Amnesty International a tiré la sonnette d’alarme à l’approche du Mondial 2026, estimant que de “graves risques” pèsent sur les supporters, les populations locales et certains groupes vulnérables, en particulier sur le territoire américain.
Dans un rapport publié ce lundi sous le titre L’humanité doit triompher, l’organisation affirme que les États-Unis traversent une “crise des droits humains”, marquée par des politiques migratoires discriminatoires, des arrestations massives et des contrôles arbitraires menés par les services de l’immigration et des frontières sous la présidence de Donald Trump.

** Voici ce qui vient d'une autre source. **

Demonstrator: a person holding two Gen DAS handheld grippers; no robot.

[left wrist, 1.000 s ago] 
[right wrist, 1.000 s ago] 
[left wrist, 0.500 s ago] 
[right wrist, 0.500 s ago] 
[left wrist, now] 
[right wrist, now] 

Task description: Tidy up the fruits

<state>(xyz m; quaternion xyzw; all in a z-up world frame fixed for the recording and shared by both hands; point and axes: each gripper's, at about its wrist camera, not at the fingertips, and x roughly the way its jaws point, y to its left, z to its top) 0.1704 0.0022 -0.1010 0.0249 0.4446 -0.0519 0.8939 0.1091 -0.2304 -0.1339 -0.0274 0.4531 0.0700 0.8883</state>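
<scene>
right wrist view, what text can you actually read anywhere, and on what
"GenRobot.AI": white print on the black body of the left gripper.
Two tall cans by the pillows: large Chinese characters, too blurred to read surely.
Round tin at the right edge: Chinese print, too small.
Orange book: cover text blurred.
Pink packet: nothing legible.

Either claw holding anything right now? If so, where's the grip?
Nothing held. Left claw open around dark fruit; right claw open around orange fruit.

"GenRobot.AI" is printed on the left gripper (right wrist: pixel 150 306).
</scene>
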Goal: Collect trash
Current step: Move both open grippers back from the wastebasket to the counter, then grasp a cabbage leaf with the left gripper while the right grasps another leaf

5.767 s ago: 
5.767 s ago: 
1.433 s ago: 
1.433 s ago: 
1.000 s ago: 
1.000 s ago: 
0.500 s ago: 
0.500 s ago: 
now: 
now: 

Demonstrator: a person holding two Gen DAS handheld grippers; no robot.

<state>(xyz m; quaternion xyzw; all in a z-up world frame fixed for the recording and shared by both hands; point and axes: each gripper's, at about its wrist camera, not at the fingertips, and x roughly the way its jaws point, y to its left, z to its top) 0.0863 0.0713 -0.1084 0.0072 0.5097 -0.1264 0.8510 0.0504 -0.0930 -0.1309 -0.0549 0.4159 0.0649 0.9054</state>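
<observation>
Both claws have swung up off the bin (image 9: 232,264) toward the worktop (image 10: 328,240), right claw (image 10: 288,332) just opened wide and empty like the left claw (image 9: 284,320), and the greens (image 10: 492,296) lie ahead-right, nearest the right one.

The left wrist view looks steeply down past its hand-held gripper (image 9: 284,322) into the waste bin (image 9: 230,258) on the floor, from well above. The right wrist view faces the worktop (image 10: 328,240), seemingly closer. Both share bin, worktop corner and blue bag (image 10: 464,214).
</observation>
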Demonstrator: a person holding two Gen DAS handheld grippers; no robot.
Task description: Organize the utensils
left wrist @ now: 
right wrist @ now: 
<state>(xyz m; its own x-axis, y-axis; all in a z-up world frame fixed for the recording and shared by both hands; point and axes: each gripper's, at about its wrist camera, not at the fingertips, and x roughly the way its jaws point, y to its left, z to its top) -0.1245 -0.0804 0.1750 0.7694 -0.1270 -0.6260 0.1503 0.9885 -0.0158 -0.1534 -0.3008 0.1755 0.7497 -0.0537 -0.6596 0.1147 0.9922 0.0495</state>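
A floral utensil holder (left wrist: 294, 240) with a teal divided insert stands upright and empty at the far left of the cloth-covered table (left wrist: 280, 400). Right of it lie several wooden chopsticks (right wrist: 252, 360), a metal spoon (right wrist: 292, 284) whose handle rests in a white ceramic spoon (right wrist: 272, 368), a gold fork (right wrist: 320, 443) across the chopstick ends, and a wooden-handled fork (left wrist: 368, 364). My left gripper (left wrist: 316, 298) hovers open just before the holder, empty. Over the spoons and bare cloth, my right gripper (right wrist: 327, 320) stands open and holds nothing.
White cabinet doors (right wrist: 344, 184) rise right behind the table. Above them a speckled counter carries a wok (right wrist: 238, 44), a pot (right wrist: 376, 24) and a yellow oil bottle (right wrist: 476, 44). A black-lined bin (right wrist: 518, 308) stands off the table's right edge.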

La principale inquiétude porte sur le fait que 78 des 104 matchs prévus entre le 11 juin et le 19 juillet 2026 se dérouleront aux États-Unis, ce qui expose des milliers de supporters internationaux à des risques potentiels de contrôles fondés sur le profil ethnique ou racial.
Amnesty souligne également l’absence de garanties claires de la part de la FIFA et des autorités américaines concernant la protection contre les arrestations arbitraires, les expulsions illégales ou les restrictions d’accès visant certains ressortissants étrangers.
Les supporters venant de pays comme l’Iran, le Sénégal ou la Côte d’Ivoire pourraient notamment faire face à des difficultés d’entrée liées aux politiques migratoires en vigueur.
L’organisation évoque aussi une surveillance intrusive des réseaux sociaux et des appareils numériques, ainsi que les préoccupations exprimées par les communautés LGBTQI+ quant à leur visibilité durant la compétition.
À moins de trois mois du coup d’envoi, Amnesty appelle la FIFA à agir rapidement afin de garantir un tournoi respectueux des droits fondamentaux et de la sécurité de tous les participants.